■ Task details ■
Print every line below exactly as written, but leave the pictures behind.

======== Information supplied

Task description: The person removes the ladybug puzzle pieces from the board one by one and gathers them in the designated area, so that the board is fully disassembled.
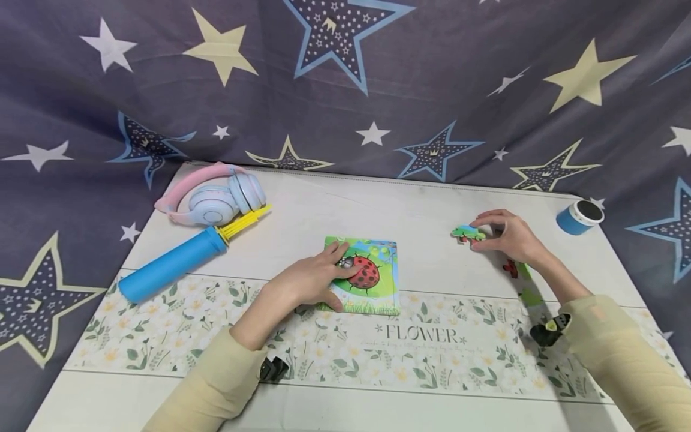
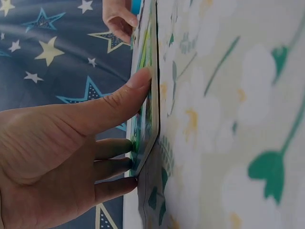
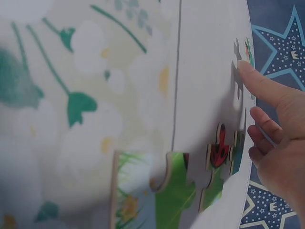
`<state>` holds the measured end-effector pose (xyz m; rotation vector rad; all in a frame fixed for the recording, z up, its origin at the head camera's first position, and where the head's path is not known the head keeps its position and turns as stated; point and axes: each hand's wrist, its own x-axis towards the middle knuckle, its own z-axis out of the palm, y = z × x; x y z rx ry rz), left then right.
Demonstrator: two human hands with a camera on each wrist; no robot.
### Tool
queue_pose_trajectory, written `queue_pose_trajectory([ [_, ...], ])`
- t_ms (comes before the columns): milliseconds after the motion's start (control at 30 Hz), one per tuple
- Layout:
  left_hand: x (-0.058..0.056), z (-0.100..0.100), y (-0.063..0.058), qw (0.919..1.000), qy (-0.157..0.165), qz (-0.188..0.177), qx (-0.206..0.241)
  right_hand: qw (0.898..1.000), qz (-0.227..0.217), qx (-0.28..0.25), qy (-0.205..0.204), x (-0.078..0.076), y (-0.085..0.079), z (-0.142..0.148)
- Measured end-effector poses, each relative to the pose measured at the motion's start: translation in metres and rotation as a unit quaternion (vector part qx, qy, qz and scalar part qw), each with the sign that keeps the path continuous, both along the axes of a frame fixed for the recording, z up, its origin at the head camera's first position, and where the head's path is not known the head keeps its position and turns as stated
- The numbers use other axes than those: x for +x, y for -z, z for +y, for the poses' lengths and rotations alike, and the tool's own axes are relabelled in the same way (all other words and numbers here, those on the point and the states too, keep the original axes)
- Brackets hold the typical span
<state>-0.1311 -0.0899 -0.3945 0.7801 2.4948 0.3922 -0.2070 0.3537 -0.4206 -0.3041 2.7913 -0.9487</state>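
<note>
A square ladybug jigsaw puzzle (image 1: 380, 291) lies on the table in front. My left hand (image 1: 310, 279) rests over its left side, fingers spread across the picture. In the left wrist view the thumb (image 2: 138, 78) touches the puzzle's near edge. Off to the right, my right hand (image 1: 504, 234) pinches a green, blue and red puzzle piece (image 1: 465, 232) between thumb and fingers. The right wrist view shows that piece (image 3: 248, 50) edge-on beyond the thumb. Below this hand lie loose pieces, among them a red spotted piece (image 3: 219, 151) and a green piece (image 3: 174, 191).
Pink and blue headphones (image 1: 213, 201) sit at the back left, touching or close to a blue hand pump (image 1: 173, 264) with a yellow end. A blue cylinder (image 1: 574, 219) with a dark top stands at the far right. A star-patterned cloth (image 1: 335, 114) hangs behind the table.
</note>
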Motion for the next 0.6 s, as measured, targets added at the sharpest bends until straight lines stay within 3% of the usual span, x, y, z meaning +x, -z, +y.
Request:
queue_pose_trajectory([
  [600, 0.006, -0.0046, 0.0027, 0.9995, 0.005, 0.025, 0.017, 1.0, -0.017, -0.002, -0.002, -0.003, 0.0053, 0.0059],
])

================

■ Response area ■
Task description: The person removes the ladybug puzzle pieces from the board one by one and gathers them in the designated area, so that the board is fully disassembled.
`<state>` holds the measured end-effector pose (xyz m; rotation vector rad; all in a frame fixed for the recording, z up, its origin at the head camera's first position, and where the head's path is not known the head keeps its position and turns as stated; point and axes: each hand's wrist, its own x-axis towards the middle knuckle, its own z-axis out of the palm, y = z × x; x y z rx ry rz), left then right.
Demonstrator: two human hands with a camera on each wrist; no robot.
### Tool
queue_pose_trajectory, written `queue_pose_trajectory([ [_, ...], ])`
- t_ms (comes before the columns): milliseconds after the motion's start (control at 30 Hz), one per tuple
- Layout:
  left_hand: x (-0.058..0.056), z (-0.100..0.100), y (-0.063..0.058), qw (0.919..1.000), qy (-0.157..0.165), qz (-0.188..0.177), qx (-0.206..0.241)
  right_hand: qw (0.898..1.000), qz (-0.227..0.217), qx (-0.28..0.25), qy (-0.205..0.204), x (-0.078..0.076), y (-0.085..0.079), z (-0.142..0.148)
- Measured end-effector poses, each relative to the pose measured at the motion's start: translation in metres and rotation as a unit quaternion (vector part qx, qy, qz and scalar part qw), each with the sign that keeps the path continuous, both along the axes of a frame fixed for the recording, z up, its origin at the head camera's first position, and where the head's path is not known the head keeps its position and turns as stated
- The numbers use other axes than those: x for +x, y for -z, z for +y, for the poses' lengths and rotations alike, and the tool's own axes are relabelled in the same way (all other words and numbers here, those on the point and the states too, keep the original axes)
- Brackets hold the typical span
<state>-0.1311 -0.0899 -0.3945 0.7801 2.4948 0.3922 -0.2070 0.3537 -0.4206 -0.3041 2.7913 -0.9487</state>
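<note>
A square ladybug jigsaw puzzle (image 1: 380, 291) lies on the table in front. My left hand (image 1: 310, 279) rests over its left side, fingers spread across the picture. In the left wrist view the thumb (image 2: 138, 78) touches the puzzle's near edge. Off to the right, my right hand (image 1: 504, 234) pinches a green, blue and red puzzle piece (image 1: 465, 232) between thumb and fingers. The right wrist view shows that piece (image 3: 248, 50) edge-on beyond the thumb. Below this hand lie loose pieces, among them a red spotted piece (image 3: 219, 151) and a green piece (image 3: 174, 191).
Pink and blue headphones (image 1: 213, 201) sit at the back left, touching or close to a blue hand pump (image 1: 173, 264) with a yellow end. A blue cylinder (image 1: 574, 219) with a dark top stands at the far right. A star-patterned cloth (image 1: 335, 114) hangs behind the table.
</note>
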Motion for the next 0.6 s, as measured, targets added at the sharpest bends until straight lines stay within 3% of the usual span, x, y, z meaning +x, -z, +y.
Request:
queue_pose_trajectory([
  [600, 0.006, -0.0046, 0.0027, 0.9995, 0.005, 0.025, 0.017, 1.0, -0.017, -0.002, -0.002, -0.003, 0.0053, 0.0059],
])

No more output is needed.